(EXERCISE OBJECTIVE): Look through the records below for the line with "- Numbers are" and the line with "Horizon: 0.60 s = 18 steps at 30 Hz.", then return those lines and all lines between, exactly.

(EXTRACTED MATERIAL):
* * * *

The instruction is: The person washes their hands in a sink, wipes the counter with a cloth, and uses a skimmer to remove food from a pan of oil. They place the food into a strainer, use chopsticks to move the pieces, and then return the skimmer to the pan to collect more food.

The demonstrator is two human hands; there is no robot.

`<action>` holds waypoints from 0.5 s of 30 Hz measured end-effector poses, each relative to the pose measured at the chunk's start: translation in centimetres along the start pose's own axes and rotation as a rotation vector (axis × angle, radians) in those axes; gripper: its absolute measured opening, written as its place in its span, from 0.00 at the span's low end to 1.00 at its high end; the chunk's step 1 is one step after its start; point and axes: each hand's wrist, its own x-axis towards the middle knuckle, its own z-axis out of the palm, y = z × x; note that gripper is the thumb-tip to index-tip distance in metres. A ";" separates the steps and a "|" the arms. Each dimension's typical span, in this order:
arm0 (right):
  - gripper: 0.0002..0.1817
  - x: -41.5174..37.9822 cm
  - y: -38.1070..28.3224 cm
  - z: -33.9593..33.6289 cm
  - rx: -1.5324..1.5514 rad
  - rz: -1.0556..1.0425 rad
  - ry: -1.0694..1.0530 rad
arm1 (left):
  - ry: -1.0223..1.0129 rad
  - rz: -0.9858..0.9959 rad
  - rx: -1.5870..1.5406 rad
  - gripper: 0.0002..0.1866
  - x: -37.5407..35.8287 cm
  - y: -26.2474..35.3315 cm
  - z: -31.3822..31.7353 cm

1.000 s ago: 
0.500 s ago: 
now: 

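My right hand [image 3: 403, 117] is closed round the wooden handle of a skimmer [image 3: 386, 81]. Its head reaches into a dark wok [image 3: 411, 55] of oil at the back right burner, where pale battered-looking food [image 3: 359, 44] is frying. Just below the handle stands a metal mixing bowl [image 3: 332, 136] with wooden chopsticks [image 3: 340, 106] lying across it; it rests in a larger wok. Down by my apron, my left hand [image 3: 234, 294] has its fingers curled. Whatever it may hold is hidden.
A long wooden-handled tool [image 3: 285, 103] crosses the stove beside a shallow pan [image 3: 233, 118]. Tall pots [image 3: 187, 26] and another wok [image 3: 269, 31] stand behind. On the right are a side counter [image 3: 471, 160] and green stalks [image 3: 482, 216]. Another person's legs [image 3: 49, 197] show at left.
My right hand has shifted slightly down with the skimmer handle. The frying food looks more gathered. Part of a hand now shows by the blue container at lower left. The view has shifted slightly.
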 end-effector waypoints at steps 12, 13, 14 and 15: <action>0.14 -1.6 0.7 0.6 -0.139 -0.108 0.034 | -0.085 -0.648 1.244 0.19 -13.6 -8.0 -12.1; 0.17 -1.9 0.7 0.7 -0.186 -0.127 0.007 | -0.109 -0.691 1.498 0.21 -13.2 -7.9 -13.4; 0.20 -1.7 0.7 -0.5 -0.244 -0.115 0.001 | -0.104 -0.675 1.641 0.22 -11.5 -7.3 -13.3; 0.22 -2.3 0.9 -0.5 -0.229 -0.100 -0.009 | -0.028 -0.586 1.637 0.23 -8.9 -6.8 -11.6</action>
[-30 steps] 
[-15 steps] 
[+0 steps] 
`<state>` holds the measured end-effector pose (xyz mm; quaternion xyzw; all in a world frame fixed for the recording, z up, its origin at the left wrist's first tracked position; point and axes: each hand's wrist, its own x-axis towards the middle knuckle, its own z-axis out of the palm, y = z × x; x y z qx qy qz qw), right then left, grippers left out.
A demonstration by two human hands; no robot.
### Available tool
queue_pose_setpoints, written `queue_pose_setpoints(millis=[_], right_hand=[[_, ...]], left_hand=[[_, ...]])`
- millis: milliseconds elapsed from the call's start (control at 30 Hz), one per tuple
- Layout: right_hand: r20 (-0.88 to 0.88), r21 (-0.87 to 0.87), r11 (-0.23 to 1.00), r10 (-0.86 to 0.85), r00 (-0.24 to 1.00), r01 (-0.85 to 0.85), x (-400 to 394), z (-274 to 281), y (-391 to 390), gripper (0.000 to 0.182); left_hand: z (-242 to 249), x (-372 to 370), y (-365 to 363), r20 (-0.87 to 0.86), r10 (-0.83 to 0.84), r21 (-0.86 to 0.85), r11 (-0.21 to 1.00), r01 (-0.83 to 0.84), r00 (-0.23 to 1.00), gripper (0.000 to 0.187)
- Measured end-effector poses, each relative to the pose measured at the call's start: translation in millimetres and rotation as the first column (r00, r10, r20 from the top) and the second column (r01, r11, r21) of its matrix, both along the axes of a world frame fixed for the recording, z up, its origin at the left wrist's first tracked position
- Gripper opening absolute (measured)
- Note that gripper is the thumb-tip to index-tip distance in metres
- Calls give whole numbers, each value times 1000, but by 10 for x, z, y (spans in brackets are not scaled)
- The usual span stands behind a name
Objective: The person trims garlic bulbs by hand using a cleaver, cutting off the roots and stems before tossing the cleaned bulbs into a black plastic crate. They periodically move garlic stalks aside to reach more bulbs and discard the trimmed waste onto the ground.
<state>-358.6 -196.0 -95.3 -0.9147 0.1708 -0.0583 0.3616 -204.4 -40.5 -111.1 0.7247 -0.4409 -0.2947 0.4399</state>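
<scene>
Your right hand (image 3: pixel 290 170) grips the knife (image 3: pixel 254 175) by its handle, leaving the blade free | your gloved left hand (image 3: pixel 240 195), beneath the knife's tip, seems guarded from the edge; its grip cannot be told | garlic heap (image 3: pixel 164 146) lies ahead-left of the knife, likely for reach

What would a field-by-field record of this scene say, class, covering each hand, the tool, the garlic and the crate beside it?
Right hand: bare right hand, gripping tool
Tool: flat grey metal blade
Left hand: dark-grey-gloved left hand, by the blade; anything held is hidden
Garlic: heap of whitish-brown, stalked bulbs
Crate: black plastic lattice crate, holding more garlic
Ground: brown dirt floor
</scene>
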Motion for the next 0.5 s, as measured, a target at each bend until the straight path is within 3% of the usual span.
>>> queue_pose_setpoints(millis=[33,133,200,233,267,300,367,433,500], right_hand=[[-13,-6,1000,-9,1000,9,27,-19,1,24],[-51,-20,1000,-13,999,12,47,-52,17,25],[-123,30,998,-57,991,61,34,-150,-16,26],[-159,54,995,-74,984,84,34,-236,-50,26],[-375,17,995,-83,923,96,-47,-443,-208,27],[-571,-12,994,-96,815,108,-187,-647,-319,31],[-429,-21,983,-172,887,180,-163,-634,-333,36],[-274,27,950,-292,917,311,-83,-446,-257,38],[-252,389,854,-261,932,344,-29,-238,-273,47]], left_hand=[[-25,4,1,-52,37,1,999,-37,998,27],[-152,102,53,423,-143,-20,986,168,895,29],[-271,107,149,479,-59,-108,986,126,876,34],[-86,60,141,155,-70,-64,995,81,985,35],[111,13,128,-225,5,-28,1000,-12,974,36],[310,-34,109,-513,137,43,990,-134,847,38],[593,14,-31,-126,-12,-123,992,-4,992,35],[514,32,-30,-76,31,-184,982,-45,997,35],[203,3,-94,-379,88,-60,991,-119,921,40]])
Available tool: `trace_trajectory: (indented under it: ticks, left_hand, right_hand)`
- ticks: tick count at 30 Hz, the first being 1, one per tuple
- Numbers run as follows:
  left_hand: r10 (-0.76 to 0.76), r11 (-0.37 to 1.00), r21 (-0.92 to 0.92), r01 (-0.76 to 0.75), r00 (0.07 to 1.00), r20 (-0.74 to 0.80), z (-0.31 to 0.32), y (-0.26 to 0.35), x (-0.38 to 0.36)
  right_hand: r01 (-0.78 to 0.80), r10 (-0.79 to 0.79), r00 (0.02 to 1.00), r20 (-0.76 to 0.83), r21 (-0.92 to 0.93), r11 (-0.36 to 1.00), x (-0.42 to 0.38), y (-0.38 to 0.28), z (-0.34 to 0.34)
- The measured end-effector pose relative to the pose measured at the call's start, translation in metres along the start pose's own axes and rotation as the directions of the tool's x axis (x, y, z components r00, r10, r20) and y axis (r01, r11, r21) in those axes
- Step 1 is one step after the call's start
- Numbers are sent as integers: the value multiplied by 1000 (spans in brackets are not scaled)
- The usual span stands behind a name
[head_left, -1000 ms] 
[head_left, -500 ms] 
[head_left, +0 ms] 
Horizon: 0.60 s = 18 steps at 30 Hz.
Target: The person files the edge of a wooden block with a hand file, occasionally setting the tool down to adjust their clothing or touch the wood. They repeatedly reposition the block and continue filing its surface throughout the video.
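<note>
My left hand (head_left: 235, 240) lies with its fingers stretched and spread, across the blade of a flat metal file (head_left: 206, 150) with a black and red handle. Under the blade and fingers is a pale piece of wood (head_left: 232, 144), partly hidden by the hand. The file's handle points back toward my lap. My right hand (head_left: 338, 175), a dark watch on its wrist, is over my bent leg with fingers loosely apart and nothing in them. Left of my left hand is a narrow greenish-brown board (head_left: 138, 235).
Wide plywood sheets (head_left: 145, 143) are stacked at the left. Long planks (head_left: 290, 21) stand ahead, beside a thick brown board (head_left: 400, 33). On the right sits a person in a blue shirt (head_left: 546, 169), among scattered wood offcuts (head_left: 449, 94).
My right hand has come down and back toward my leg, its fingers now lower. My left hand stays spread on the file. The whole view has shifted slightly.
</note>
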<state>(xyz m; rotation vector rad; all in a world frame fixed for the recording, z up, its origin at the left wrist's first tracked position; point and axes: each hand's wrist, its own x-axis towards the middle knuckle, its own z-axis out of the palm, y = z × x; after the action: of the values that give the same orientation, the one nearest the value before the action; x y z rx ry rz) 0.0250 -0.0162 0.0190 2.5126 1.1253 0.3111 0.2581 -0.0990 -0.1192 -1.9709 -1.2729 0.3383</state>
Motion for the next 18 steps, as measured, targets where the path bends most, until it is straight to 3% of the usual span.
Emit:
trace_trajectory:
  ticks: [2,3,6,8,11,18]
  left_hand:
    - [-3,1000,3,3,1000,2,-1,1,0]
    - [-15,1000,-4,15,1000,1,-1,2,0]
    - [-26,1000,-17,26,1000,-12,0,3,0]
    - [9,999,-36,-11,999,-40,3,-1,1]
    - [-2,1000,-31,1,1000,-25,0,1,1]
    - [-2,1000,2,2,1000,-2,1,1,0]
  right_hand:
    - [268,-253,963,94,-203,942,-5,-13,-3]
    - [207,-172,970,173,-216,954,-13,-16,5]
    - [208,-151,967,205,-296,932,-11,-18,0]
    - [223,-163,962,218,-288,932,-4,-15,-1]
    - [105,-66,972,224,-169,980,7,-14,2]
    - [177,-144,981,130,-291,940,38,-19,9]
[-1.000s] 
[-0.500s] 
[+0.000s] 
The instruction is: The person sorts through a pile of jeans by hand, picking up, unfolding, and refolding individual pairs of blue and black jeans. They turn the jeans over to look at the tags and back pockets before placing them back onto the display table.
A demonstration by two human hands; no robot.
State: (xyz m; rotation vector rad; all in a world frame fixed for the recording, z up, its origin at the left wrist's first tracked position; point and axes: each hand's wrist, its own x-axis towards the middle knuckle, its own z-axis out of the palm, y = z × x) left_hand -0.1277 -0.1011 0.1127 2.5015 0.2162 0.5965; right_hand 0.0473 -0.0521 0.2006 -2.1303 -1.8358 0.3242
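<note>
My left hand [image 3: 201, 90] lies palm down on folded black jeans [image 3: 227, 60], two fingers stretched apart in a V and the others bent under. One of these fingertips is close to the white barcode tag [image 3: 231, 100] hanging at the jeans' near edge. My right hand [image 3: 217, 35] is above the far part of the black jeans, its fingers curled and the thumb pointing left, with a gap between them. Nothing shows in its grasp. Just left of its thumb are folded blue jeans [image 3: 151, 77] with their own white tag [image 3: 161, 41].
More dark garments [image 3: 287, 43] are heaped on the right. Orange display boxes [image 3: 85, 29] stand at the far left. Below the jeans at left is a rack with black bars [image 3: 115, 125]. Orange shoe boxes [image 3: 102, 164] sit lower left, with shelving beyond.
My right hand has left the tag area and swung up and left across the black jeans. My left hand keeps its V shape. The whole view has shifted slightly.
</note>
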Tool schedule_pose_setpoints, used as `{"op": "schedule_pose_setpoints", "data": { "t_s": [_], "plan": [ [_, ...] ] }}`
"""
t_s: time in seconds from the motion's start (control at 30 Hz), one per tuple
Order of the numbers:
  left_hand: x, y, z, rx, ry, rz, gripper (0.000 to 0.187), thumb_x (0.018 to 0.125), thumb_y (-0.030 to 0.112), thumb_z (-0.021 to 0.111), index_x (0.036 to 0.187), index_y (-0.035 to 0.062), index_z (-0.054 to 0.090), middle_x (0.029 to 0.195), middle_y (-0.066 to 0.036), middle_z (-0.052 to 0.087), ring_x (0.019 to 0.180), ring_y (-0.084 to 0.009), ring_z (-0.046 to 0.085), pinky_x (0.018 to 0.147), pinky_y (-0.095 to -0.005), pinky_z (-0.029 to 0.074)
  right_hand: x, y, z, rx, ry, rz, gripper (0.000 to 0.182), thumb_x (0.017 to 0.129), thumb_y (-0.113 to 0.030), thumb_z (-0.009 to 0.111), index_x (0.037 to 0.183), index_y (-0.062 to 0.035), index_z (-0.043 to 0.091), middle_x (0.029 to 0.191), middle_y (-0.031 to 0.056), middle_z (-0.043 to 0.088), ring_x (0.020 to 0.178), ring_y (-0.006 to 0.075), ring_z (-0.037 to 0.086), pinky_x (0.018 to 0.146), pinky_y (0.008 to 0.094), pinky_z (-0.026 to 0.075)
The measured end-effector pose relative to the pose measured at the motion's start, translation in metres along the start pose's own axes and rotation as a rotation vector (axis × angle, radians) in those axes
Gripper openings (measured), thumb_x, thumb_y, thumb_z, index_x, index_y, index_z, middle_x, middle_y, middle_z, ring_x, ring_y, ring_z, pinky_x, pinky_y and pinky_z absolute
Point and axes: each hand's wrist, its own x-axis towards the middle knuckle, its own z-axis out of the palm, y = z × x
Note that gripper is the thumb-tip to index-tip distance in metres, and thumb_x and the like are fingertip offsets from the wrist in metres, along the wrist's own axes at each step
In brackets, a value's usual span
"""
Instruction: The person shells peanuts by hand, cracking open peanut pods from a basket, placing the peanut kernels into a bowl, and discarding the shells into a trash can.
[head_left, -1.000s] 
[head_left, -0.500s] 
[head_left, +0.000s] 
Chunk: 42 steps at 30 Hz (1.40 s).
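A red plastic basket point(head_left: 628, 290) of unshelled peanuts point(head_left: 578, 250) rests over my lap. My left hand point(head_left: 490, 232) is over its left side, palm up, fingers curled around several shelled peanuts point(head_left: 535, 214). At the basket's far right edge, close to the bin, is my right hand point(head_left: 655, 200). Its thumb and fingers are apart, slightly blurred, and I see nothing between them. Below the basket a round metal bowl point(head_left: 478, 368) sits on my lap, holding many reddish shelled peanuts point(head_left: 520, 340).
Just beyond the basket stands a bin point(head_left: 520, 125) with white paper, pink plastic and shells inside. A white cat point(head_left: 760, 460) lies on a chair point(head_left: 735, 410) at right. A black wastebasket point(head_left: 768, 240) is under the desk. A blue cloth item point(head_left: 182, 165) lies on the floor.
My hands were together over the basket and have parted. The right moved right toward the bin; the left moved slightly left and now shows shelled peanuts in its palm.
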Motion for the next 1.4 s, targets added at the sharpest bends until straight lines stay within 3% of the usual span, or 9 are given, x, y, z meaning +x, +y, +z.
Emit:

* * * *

(SOLUTION):
- Numbers are sent as integers: the value multiplied by 1000 (spans in brackets are not scaled)
- The usual span stands behind a name
[head_left, -1000 ms] 
[head_left, -500 ms] 
[head_left, +0 ms] 
Horizon: 0.60 s = 18 steps at 30 Hz.

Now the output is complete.